And Those are The Most Important
I'm in the midst of cleaning up my act (and the house). If you have read any of the last few posts you know this. One step at a time. I'm keeping the dishes clean, I'm sweeping my kitchen, doing the laundry (and taking some steps toward putting it all away and donating what doesn't belong. I'm following Simple Mom's challenge of decluttering one hotspot at a time for four weeks.
But I have a son with autism. This is one of those times I really want to give up. In order to begin on my pantry I had to take off the blinders to see a moat of trash and junk that had to be dealt with before i could even begin. I knew it was there, I just chose to ignore it while I dealt with other things. The moat is gone now. Then I needed to hang a load of laundry. The Hubby was in the bedroom making the bed, which is another task I want to complete each day. In just five minutes, the previously sleeping J woke up and noticed that the fridge was unlocked and unguarded. He took advantage of this to rid us of the sour cream. He thought it was a lovely snack.
Instead of realizing that it was OUR fault, both adults threw a tantrum. Short lived, but it happened. Two lessons here: 1) The fridge has to stay locked when no one is available to keep an eye on it. J only knows that he is hungry and will grab what's available. He doesn't understand a lot of times what is good for him or when to stop, and our pocketbooks are not that deep. Even if we were really well off, we can't allow him to eat anything anytime he wishes. It would make him sick.

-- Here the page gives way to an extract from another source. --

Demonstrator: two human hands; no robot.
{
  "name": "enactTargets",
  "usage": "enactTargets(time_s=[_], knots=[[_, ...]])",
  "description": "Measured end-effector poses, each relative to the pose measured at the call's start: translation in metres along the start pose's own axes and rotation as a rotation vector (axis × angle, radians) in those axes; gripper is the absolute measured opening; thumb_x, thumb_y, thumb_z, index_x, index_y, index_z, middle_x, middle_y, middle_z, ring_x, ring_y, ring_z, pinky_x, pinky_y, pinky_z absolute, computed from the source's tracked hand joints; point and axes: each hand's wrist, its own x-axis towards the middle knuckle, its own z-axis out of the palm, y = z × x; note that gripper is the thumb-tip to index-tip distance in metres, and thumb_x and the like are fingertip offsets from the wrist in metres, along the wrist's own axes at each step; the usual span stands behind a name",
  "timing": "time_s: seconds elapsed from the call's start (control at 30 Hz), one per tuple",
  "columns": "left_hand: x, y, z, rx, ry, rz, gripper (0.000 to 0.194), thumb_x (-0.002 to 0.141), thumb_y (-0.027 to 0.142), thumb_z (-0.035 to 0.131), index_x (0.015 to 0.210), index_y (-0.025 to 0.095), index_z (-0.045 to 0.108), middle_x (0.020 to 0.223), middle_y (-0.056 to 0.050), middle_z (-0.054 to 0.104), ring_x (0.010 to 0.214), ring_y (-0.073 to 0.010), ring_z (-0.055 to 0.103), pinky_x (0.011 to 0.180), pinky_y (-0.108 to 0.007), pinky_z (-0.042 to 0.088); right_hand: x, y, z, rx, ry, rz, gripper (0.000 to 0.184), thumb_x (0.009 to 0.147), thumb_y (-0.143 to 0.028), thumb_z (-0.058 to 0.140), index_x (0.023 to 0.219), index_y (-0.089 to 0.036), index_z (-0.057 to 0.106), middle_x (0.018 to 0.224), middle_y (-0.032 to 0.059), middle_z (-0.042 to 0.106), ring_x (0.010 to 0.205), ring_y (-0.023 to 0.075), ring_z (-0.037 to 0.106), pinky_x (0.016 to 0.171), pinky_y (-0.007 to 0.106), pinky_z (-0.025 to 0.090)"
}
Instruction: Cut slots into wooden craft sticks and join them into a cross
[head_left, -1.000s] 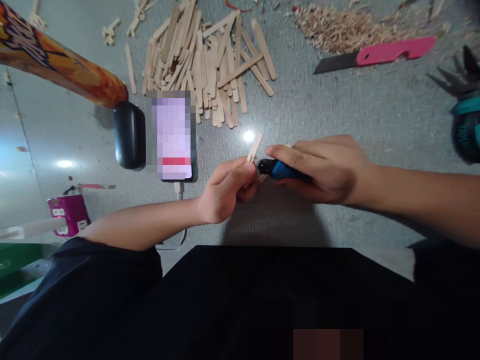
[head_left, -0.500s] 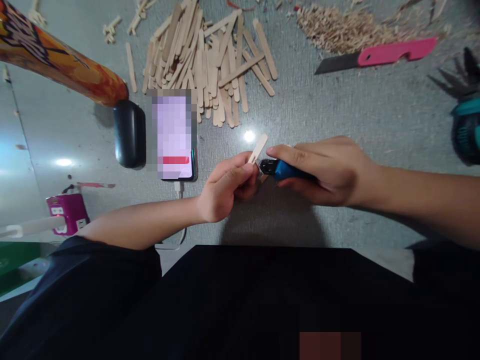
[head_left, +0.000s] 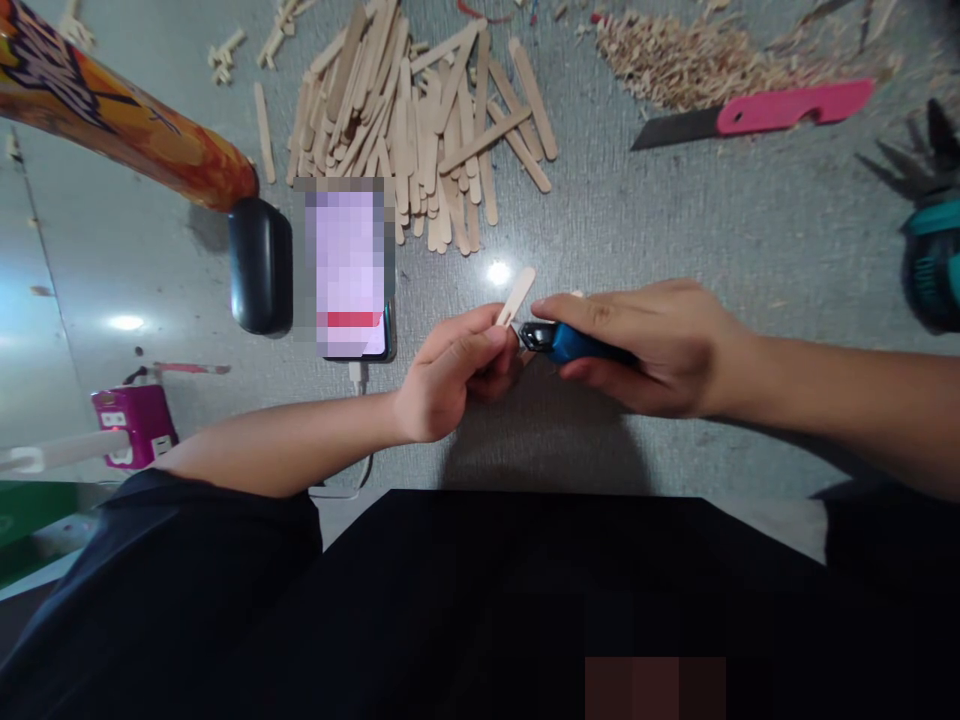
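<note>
My left hand [head_left: 457,365] pinches a pale wooden popsicle stick [head_left: 519,293] between thumb and fingers, its rounded end pointing up and away. Wrapped in my right hand [head_left: 660,345] is a blue and black utility knife [head_left: 574,343], its black tip close to the stick. The blade is hardly visible at the fingers of my left hand, so whether it touches the wood I cannot tell. Beyond both hands lies a heap of popsicle sticks [head_left: 450,150].
Wood shavings [head_left: 675,60] lie at the back right beside a pink-handled knife [head_left: 795,108]. Teal pliers-like tools [head_left: 930,230] sit far right. On the left are a charging phone [head_left: 349,270], a black case [head_left: 260,267], an orange canister [head_left: 127,120] and a purple power adapter [head_left: 135,425].
My right hand and the utility knife have shifted very slightly to the right. My left hand and the popsicle stick look nearly unmoved.
</note>
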Motion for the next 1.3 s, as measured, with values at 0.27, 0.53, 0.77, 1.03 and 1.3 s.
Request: enactTargets(time_s=[0.27,0.53,0.77,1.03,1.3], knots=[[0.004,0.002,0.001,-0.017,-0.057,0.039,0.044,0.109,0.052,0.068,0.080,0.022,0.055,0.058,0.010,0.036,0.043,-0.0048,0.022,0.043,-0.020,0.021,0.001,-0.001,-0.003,0.034,-0.014,0.027,0.049,0.122,-0.055,0.055,0.159,-0.025,0.067,0.106,0.0051,0.088,0.082,0.0245,0.081,0.065,0.034,0.049],[0.005,0.001,-0.004,-0.065,-0.184,-0.016,0.047,0.112,0.052,0.063,0.078,0.023,0.049,0.055,0.010,0.033,0.042,-0.0051,0.025,0.044,-0.019,0.023,0.001,0.002,0.000,0.128,0.004,0.017,0.046,0.122,-0.056,0.057,0.155,-0.028,0.069,0.101,0.0016,0.086,0.075,0.0193,0.077,0.065,0.029,0.048],[-0.001,0.007,-0.001,-0.053,-0.282,0.003,0.051,0.117,0.047,0.058,0.074,0.022,0.043,0.058,0.010,0.030,0.044,-0.0041,0.025,0.046,-0.020,0.022,0.003,0.001,-0.001,0.287,-0.036,-0.018,0.044,0.123,-0.054,0.056,0.147,-0.021,0.071,0.086,-0.0011,0.077,0.062,0.0125,0.061,0.062,0.026,0.042],[0.000,0.011,0.002,0.007,-0.329,0.032,0.051,0.119,0.045,0.054,0.075,0.022,0.042,0.058,0.009,0.035,0.044,-0.0035,0.028,0.047,-0.020,0.027,0.005,0.000,-0.001,0.361,-0.028,-0.064,0.041,0.125,-0.051,0.055,0.145,-0.018,0.070,0.081,-0.0039,0.069,0.061,0.0105,0.056,0.062,0.024,0.042],[0.000,0.006,0.002,-0.006,-0.298,0.025,0.051,0.115,0.042,0.065,0.073,0.021,0.045,0.061,0.009,0.035,0.045,-0.0041,0.030,0.046,-0.020,0.028,0.006,-0.002,0.001,0.463,-0.021,-0.050,0.042,0.125,-0.050,0.056,0.151,-0.022,0.073,0.080,-0.0053,0.064,0.058,0.0094,0.050,0.059,0.023,0.039]])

2)Getting angry at a child who is independent and just trying to find a snack isn't very productive. We have to vent a little sometimes, but we need to take responsibility and handle this situation ourselves.
Can J be taught to stay out of the fridge and ask for what he needs? Maybe. It takes time, patience, and a lot of energy. He's not dumb by any means. He can learn many things. But being human, and having a child's mind most of the time, he's going to make mistakes. We just need to figure out how best to help him.
Am I going to give up? Absolutely not. I've worked hard the last several days on this house. I'm not discounting the countless hours I've spent before trying to figure all this out, but this time I think I understand. I wont say that house cleaning gives me great joy, but taking care of my family does. Seeing 'the abyss' turn into a home. I am disorganized, but I am changing. Not because someone else insists I have to, but because I want to. I need to. For me.
I want a home that I can feel good about inviting others over in. I want to be able to write, or make cards, or otherwise craft, or spend time with my family without feeling guilty that I'm not up folding laundry, or sweeping, or doing dishes. I know a lot of people don't understand why I cant get the concept of cleaning done, that it's something you "just do." That was the answer I got when I asked someone how you get things done. To me that's as foreign as handing an algebra book to a kindergartener and saying "figure it out." I'm not stupid, I'm not lazy (most of the time), I'm just overwhelmed. I hesitate to say that I'm proud of my accomplishments lately, because I see I have a long way to go, but I'm happy with the progress I'm making. My husband seems to be as well. As long as we both keep this up, especially me, I'll have a home that wont make me cringe every time someone comes by. I can invite others over for dinner or whatever. I like that.